▸ What the exercise asks
Before returning the data, strip out the pictures and keep everything else exactly the same.

··········

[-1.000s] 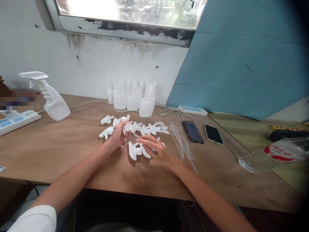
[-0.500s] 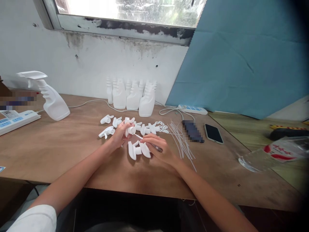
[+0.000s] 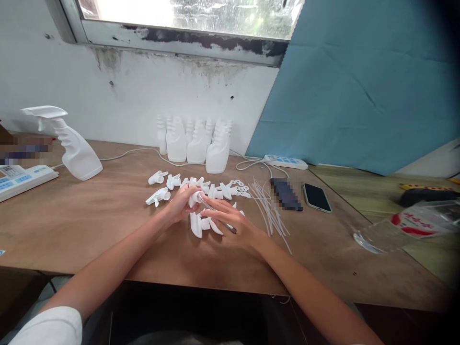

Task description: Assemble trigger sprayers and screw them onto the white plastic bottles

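White sprayer pt. (image 3: pixel 195 199) gripped in L hand (image 3: pixel 180 203), thin tool (image 3: pixel 230 227) gripped in R hand (image 3: pixel 237 221)

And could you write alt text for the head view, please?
A left hand holds a white spray head; the right hand holds a thin tool at its opening. More spray heads and thin tubes lie on the brown table, bottles behind.

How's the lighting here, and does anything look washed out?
Head view: the window is blown out on its left; head view: the tops of the standing bottles fade hazily into the white wall; head view: soft shadows lie on the desk, and the upper right corner darkens.
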`<state>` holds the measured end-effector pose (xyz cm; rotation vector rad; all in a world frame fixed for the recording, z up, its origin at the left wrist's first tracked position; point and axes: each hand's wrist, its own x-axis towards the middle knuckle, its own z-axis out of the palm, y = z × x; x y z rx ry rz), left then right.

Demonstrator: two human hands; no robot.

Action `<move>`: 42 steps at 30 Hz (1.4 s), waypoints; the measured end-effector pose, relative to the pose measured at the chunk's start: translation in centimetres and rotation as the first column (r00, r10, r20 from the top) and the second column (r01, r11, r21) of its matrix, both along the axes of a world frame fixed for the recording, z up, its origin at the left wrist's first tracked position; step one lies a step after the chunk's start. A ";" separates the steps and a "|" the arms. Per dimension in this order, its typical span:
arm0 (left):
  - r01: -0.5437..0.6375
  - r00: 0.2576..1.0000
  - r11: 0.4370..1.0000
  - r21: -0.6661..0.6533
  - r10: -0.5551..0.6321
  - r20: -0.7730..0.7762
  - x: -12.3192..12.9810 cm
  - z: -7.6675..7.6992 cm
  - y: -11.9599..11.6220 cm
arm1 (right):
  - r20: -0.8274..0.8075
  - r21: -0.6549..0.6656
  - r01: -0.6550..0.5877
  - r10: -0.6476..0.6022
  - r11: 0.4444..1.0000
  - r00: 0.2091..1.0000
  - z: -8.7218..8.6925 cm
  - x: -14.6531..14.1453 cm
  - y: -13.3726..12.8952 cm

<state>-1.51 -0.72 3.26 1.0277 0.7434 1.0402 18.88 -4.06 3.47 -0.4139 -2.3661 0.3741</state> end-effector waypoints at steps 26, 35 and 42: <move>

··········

▸ Your response
[-1.000s] 
[-0.500s] 
[+0.000s] 

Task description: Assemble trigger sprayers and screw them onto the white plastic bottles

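White sprayer pt. (image 3: pixel 195 199) gripped in L hand (image 3: pixel 180 203), thin tool (image 3: pixel 230 227) gripped in R hand (image 3: pixel 237 221)

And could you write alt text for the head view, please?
A left hand holds a white spray head; the right hand holds a thin tool at its opening. More spray heads and thin tubes lie on the brown table, bottles behind.

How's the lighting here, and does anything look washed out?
Head view: the window is blown out on its left; head view: the tops of the standing bottles fade hazily into the white wall; head view: soft shadows lie on the desk, and the upper right corner darkens.
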`<state>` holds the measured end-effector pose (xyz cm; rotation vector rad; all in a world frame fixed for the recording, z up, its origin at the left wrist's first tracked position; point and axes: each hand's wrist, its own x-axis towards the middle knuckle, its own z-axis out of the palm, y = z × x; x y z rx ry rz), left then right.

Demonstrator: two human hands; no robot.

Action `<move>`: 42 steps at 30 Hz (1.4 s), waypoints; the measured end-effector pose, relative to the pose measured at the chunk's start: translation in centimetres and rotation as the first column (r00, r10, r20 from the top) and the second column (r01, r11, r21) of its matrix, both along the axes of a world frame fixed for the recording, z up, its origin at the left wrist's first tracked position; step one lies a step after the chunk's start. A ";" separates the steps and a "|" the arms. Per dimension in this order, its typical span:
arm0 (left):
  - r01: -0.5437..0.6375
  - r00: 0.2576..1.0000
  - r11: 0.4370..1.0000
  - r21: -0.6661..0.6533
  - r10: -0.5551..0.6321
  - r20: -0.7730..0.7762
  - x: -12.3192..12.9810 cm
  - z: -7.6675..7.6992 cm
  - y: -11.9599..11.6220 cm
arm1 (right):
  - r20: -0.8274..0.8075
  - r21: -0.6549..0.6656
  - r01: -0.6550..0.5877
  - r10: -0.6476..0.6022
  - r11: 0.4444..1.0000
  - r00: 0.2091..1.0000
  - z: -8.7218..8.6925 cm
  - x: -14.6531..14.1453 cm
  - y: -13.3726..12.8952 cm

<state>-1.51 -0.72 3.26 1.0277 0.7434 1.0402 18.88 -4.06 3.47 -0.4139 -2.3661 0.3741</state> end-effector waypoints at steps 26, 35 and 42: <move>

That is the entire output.